Leaving out every picture, retype the lines below from the top through the one that contains "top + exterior".
━━━━━ MATERIAL SHOWN
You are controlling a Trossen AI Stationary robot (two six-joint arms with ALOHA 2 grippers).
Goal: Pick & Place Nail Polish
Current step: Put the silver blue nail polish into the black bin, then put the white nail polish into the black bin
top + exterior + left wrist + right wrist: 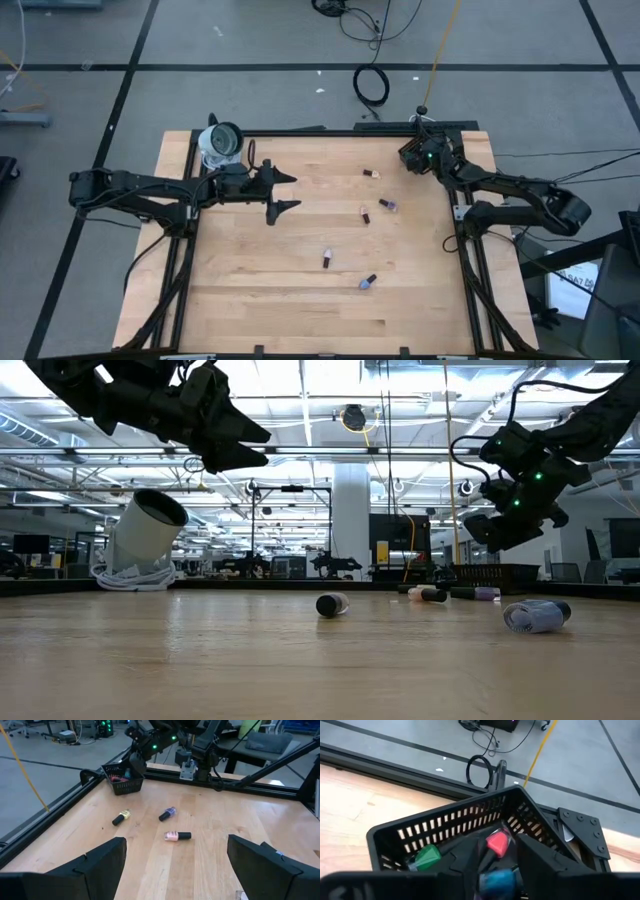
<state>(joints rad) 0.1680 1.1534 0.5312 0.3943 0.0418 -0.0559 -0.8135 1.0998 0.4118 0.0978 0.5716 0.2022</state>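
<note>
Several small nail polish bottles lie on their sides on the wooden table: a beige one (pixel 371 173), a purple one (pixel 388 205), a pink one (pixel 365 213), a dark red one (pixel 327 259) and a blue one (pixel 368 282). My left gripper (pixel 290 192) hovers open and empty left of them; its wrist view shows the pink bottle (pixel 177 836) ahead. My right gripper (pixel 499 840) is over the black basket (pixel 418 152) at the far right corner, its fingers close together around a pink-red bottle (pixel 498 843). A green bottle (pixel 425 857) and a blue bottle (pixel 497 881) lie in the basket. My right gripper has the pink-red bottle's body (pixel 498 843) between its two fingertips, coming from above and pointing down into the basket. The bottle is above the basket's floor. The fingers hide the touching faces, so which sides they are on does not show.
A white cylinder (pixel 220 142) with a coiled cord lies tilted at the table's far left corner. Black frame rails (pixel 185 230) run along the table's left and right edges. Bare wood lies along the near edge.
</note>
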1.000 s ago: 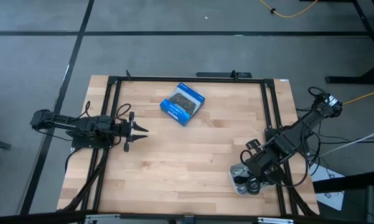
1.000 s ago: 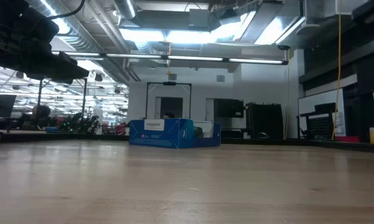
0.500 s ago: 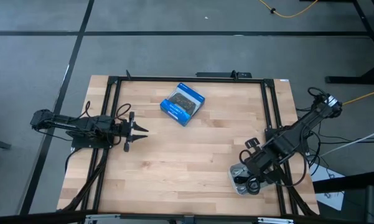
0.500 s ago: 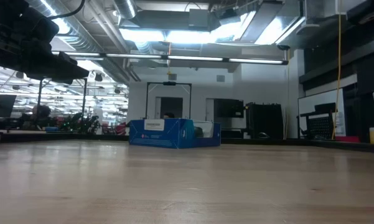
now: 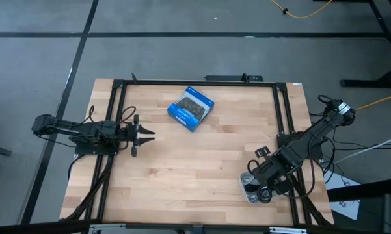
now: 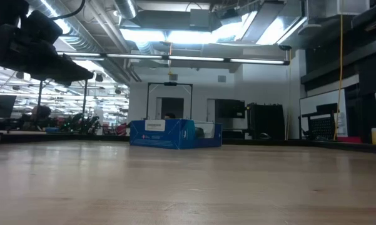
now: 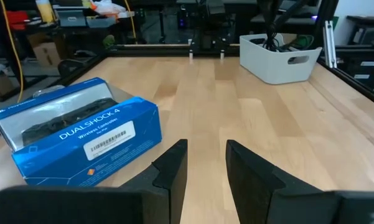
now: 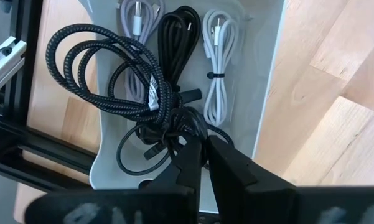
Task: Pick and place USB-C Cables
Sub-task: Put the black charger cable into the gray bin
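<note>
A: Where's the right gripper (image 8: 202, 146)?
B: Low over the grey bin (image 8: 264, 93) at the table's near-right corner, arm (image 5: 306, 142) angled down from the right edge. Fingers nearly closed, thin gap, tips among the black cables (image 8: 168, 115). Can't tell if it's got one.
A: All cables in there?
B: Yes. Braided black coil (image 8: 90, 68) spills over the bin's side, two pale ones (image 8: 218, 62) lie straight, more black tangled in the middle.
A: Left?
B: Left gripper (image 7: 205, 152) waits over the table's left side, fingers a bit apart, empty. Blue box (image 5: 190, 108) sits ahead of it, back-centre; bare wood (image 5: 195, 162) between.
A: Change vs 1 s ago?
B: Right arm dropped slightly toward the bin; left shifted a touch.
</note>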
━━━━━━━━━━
▸ **RESULT OF THE TASK**:
You are controlling a Trossen AI Stationary robot (two six-joint arms with ALOHA 2 grippers).
Goal: Pick & Place Nail Polish
Current step: Put the silver blue nail polish into the black bin, then put the white nail polish into the black bin
top + exterior + left wrist + right wrist: 

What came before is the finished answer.